Es para conocernos, es para temer lo que poseemos y así sacar lo que no sirve.

Se nos ha contado que la basura que existe en nuestro medio, es la que nosotros como animales racionales producimos en todo momento, ya sea virtual o física, pero acá, hablamos de aquella que contamina el alma, y nos lleva al reflejo mismo de lo que somos, el desprecio de lo que otros son con nosotros, y también pensamos en aquella que se hace desde nuestros propios bienes comestible, es decir la naturaleza. 

No existe temor, solo un apaciguamiento de lo que hay en la mente, hoy, tenemos altos índices de incredulidad, desprecio y de nuestra propia condena, vamos caminando a la extinción de lo humano. 

Todo lo que consumimos nos hace acreedores, y aun dueños de esa recesión del bien más preciado, el tiempo y el movimiento continuo, ya que estamos en el vaivén de los regímenes autoritarios que “direccionan” el mejor bien para todos, hablamos de la “igualdad” en las oportunidades.

Pero nuestro tiempo, nuestra igualdad es tan flexible que nada de lo que tenemos es suficiente, ni aún para consolidar las propuestas integradoras de las visiones sencillas y que pueden cambiar el mundo. 

Estamos en el afán desprendido de conocer y aceptar otros, aun cuando esto no se cuestiona, pero cuestionarlo es, vamos por buen camino, o solo es por la interpretación de las ideas negadas de anterioridad, vistas de la moral. 

Todos en un principio somos extraños, distintos, diferentes, temerosos de lo que el otro representa para su propio contexto, y al interactuar con él ese contexto, nos habla de que las diferencias se dan por la cultura, concepto abstracto que rompe lo lineal de las secuelas históricas que dicen que estamos hechos de razas. Pero este concepto, razas, solo hace parte de ese colonialismo intelectual.

Que se establece desde la ciencia y dicta como otros se comportan, piensan, sienten y en cómo es la mejor forma para creer, ya que lo único que nos hace diferentes es el color de nuestra piel. Aquel cuero que demuestra que todos somos parientes lejanos y cercanos que están dispuestos al mestizaje.

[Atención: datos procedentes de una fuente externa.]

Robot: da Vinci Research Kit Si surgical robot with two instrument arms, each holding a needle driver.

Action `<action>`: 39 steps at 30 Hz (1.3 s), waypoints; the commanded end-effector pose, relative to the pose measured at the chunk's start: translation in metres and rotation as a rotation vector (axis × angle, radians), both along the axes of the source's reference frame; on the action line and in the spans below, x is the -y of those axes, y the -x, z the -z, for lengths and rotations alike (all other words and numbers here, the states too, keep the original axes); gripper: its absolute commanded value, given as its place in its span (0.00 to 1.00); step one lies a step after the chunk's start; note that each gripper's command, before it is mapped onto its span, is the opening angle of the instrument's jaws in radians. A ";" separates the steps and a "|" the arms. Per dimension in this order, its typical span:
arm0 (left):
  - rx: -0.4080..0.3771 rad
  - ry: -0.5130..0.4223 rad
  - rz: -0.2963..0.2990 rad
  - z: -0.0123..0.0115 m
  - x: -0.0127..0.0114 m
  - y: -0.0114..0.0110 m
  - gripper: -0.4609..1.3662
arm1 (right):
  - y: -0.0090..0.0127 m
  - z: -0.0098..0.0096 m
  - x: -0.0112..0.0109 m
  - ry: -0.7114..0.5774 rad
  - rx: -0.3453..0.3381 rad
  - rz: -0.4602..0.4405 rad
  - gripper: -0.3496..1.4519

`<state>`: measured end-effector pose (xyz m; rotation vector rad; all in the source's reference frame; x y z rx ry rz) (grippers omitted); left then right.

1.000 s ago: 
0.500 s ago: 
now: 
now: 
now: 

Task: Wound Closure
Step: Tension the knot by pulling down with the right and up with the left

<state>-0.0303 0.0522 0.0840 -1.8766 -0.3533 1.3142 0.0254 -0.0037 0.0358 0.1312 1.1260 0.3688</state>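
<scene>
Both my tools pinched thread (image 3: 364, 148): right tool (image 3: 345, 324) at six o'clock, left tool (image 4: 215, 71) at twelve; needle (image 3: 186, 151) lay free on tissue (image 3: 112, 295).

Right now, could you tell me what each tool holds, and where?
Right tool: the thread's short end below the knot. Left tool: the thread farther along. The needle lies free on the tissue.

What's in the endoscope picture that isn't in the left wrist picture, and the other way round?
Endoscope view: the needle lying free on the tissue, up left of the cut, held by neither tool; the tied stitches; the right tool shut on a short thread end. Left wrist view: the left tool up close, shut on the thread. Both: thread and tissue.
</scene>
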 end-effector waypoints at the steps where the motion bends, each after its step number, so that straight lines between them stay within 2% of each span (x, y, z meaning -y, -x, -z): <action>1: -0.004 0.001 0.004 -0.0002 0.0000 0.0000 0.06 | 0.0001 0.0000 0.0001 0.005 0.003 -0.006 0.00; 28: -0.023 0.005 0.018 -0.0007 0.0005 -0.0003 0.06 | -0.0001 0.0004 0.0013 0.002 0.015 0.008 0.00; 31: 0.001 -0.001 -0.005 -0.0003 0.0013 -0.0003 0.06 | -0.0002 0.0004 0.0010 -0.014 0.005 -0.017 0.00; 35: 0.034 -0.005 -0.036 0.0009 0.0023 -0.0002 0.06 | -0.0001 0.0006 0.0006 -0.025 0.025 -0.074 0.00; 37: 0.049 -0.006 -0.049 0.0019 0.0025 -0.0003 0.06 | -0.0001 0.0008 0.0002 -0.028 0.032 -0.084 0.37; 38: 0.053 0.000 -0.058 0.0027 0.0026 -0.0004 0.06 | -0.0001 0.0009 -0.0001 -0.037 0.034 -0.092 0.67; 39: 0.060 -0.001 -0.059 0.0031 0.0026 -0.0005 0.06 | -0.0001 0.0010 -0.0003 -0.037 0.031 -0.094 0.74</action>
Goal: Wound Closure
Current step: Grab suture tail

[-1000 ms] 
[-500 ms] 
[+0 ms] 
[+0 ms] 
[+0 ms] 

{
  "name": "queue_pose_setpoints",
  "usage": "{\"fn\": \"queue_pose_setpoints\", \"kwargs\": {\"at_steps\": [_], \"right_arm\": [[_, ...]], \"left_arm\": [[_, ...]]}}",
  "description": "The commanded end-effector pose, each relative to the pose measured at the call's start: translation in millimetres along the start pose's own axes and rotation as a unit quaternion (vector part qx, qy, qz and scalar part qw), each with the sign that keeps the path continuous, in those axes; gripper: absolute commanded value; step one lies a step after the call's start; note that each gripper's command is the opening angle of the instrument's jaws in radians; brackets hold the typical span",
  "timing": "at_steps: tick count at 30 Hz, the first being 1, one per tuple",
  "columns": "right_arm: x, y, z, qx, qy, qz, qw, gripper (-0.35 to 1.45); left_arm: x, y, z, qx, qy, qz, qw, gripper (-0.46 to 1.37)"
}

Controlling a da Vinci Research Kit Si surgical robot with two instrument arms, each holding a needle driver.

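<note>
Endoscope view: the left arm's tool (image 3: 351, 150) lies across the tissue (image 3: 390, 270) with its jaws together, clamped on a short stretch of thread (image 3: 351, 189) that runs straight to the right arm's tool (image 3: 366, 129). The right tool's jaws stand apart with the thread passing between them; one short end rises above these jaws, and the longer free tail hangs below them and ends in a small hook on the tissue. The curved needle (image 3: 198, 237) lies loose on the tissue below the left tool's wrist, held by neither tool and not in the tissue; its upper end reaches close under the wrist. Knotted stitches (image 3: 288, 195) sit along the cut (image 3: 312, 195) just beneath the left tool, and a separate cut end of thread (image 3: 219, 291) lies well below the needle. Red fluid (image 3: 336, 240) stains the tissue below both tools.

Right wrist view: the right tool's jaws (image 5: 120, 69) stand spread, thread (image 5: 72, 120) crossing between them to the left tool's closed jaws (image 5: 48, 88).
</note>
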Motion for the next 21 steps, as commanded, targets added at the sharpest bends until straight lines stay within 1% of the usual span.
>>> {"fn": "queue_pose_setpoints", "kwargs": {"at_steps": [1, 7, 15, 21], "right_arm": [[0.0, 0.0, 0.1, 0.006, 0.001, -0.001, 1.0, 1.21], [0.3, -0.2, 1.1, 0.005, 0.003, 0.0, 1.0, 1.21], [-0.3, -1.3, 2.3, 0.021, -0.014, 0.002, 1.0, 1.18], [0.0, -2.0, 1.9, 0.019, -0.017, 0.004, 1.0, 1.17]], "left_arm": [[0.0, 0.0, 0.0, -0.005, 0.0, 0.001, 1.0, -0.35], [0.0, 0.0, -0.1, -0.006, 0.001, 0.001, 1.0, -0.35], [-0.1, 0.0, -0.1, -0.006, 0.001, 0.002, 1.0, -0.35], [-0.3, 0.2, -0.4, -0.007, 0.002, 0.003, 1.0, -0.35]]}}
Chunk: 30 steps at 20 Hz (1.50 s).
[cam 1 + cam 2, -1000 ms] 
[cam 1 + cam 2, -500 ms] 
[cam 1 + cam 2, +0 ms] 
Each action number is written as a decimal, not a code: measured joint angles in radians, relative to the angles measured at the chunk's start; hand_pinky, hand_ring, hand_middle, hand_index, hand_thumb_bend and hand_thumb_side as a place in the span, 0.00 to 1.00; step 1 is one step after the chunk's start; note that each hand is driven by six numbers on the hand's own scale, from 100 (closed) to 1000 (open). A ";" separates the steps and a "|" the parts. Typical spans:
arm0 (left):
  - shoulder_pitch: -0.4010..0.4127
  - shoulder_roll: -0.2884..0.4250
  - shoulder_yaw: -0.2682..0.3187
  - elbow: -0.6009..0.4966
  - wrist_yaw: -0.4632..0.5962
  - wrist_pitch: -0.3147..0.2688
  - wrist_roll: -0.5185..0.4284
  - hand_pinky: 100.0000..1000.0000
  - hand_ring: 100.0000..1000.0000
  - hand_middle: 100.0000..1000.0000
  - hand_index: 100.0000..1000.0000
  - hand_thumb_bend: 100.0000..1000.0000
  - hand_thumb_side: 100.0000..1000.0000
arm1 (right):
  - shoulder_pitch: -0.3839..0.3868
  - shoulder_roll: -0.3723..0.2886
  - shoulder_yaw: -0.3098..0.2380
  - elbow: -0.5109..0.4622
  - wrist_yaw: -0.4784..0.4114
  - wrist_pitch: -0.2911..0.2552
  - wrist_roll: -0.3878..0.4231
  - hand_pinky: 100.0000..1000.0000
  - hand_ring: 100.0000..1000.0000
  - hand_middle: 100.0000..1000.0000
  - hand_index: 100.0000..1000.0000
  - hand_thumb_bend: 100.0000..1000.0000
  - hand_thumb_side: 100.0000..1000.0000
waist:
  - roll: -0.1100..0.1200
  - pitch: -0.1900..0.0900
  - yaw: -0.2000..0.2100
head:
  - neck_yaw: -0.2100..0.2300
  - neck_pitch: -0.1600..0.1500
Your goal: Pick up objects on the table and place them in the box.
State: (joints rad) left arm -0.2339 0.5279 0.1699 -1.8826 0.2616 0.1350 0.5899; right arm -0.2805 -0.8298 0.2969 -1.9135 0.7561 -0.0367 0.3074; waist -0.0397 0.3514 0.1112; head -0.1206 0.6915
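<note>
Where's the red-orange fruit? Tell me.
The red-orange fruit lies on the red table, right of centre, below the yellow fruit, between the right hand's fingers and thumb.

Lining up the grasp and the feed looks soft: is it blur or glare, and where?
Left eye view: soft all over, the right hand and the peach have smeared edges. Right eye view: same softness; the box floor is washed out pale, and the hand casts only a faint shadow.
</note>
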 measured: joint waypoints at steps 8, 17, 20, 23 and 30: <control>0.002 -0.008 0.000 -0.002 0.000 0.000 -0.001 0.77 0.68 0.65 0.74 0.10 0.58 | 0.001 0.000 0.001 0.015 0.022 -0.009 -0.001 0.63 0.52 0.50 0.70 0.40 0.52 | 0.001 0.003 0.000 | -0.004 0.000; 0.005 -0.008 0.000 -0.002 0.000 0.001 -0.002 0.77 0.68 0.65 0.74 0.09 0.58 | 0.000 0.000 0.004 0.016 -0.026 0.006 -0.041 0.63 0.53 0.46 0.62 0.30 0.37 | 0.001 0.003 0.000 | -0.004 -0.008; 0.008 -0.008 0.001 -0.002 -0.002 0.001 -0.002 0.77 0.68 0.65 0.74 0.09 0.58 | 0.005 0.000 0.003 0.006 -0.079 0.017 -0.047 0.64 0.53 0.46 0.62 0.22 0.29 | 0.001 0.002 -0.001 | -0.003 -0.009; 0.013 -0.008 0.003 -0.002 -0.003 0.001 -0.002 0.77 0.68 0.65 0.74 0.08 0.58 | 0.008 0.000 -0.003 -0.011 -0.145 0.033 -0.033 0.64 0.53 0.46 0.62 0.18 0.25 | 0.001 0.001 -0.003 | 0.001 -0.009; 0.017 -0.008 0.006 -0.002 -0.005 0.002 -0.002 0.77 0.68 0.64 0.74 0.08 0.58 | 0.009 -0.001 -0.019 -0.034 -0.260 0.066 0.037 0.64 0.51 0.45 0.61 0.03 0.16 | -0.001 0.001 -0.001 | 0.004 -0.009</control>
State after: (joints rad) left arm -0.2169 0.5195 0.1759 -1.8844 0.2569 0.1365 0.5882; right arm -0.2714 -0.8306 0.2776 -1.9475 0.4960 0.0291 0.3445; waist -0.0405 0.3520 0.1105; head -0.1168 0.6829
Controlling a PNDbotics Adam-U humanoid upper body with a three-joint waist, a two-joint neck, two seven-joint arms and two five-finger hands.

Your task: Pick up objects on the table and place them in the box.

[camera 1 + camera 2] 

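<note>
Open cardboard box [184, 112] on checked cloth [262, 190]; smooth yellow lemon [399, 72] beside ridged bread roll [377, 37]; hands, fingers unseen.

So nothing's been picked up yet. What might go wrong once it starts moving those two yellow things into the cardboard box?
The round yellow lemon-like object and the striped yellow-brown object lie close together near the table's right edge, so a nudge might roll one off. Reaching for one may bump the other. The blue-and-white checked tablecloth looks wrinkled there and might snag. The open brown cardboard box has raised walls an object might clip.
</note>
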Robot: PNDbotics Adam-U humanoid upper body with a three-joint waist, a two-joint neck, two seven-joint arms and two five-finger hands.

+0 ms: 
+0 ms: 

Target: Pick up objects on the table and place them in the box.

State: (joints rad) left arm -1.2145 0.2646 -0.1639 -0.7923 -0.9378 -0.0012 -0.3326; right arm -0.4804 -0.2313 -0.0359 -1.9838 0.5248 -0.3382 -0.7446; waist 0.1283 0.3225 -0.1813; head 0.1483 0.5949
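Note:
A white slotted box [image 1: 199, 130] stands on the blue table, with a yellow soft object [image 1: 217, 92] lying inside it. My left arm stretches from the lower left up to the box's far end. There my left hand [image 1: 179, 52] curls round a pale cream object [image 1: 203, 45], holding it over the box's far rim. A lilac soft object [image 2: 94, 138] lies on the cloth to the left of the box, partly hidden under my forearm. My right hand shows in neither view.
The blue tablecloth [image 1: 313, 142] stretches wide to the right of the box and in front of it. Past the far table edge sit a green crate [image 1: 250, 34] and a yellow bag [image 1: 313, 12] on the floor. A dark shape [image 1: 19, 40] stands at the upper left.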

En el mundo podemos encontrar distintas formas de vivir, de compartir o hacer caso a lo que los medio de desinformación, estos nos hablan de la crisis que hay en el mundo por nuestra propia concordancia, y desde esa opción generamos más desigualdad que condiciones de cambio.

Por eso, estar hartos de estas condiciones nos permite levantar nuestra voz y hacer un eco para que exista un cambio estratégico, unamos las visiones del mundo para que estos quepan en la mejor forma de entender la vida, unos caen, otros ascienden, pero la esencia de vida es que como sujetos debemos despertar de ese sueño profundo que tenemos –y es, la basura la acumulamos, la sacamos, la reciclamos o la volvemos compos para vivir–.

La basura que nos gobierna es un papel llamado moneda, que se alimenta de las apariencias que “dictan” nuestra identidad, otro que es un consumo sin precedentes, o más bien uno habilidad que destruye a otros solo con ver arder el mundo. 

Nuestras posibilidades las marca el mercado, las direccionan los que dicen tener todo bajo sus manos (comités, organizaciones, Estados…) lo cual demuestran la personificación de nuestros errores. 

Todos somos la basura de otros y la relación inconstante de no tener mafias (palancas, roscas…) que configuran la disposición ante el cambio, ya que si no dominamos el ego, este se convierte en nuestro enemigo, es decir, el yo interno, que avanzar, crece y se convierte en narcisismo para caminar. 

Avancemos, disfrutemos las tensiones, y vivamos el recorrido, lo que es bueno, malo para nosotros mismos, y para el contexto, que merece no un proyecto sino una intensión de vida, que nace desde la basura que nos gobierna y se transforma abono a lo que siempre hemos buscado, aquellos que son inquietos desde su propia y compartida felicidad.

El límite comienza con lo que hacemos, pero se consolida con aquello que perseguimos desde lo invisible, desde lo que da propósito, intención y vida para otros, son conversaciones con el viento, con asumir nuestros errores y apartarnos de nosotros mismos para ver la vida, la cual es todo lo que nos da la experiencia desde la sabiduría del hacer.